SAL Vault

A secure, encrypted key-value store system for the System Abstraction Layer (SAL).

Overview

SAL Vault provides a two-tiered encrypted storage system:

1. Vault: A collection of encrypted keyspaces
2. KeySpace: An individual encrypted key-value store within a vault

Features

• Secure Storage: ChaCha20Poly1305 encryption for all data
• Password-Based Encryption: Keyspaces are encrypted using password-derived keys
• Cross-Platform: Works on both native and WASM targets
• Async API: Fully asynchronous operations
• Type Safety: Strong typing with comprehensive error handling

Architecture

Vault
├── KeySpace 1 (encrypted with password A)
├── KeySpace 2 (encrypted with password B)
└── KeySpace N (encrypted with password N)

Each keyspace is independently encrypted, allowing different access controls and security boundaries.

Usage

Creating a Vault

use sal_vault::{Vault, Error};
use std::path::Path;

#[tokio::main]
async fn main() -> Result<(), Error> {
    // Create a new vault at the specified path
    let vault = Vault::new(Path::new("./my_vault")).await?;
    
    // Open an encrypted keyspace
    let keyspace = vault.open_keyspace("user_data", "secure_password").await?;
    
    // Use the keyspace for encrypted storage
    // (KeySpace API documentation coming soon)
    
    Ok(())
}

WASM Support

The vault also supports WASM targets with browser-compatible storage:

#[cfg(target_arch = "wasm32")]
async fn wasm_example() -> Result<(), Error> {
    let vault = Vault::new().await?; // No path needed for WASM
    let keyspace = vault.open_keyspace("session_data", "password").await?;
    Ok(())
}

Security

Encryption

• Algorithm: ChaCha20Poly1305 (AEAD)
• Key Derivation: PBKDF2 with secure parameters
• Nonce Generation: Cryptographically secure random nonces
• Authentication: Built-in authentication prevents tampering

Best Practices

1. Strong Passwords: Use strong, unique passwords for each keyspace
2. Secure Storage: Store vault files in secure locations
3. Access Control: Limit filesystem access to vault directories
4. Backup Strategy: Implement secure backup procedures
5. Key Rotation: Periodically change keyspace passwords

Error Handling

The vault uses a comprehensive error system:

use sal_vault::Error;

match vault.open_keyspace("test", "password").await {
    Ok(keyspace) => {
        // Success - use the keyspace
    }
    Err(Error::IOError(io_err)) => {
        // Handle I/O errors (file system issues)
    }
    Err(Error::CryptoError(crypto_err)) => {
        // Handle cryptographic errors (wrong password, corruption)
    }
    Err(other) => {
        // Handle other errors
    }
}

Migration from Previous Implementation

This vault implementation replaces the previous Ethereum-focused vault.
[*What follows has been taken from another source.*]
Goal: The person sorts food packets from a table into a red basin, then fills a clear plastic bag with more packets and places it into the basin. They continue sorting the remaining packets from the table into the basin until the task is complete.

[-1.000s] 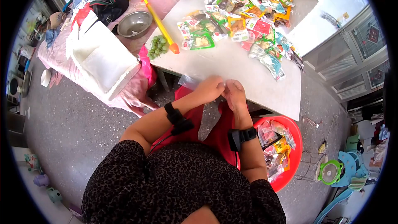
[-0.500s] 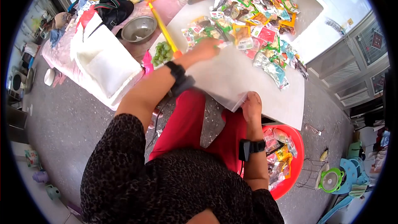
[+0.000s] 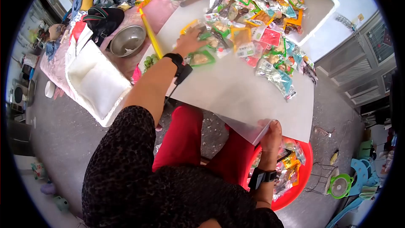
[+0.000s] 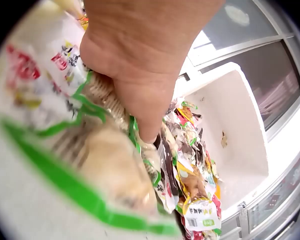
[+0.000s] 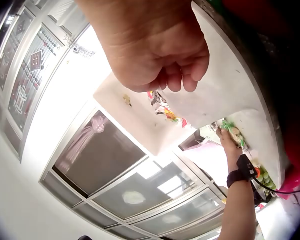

Key differences:

What's New

• ✅ Simpler, more focused API
• ✅ Better cross-platform support
• ✅ Improved security model
• ✅ Cleaner error handling

What's Changed

• ❌ No Ethereum wallet functionality
• ❌ No smart contract integration
• ❌ No built-in signing operations
• ⏳ Rhai scripting integration (coming soon)

Archived Implementation

The previous implementation is preserved in _archive/ for reference and potential feature extraction.

Development Status

• ✅ Core Vault: Complete and functional
• ✅ KeySpace Operations: Basic implementation ready
• ✅ Encryption: Secure ChaCha20Poly1305 implementation
• ⏳ Rhai Integration: In development
• ⏳ Extended API: Additional convenience methods planned
• ⏳ Documentation: API docs being completed

Contributing

When contributing to the vault module:

1. Maintain security-first approach
2. Ensure cross-platform compatibility
3. Add comprehensive tests for new features
4. Update documentation for API changes
5. Consider WASM compatibility for new features

License

This module is part of the SAL project and follows the same licensing terms.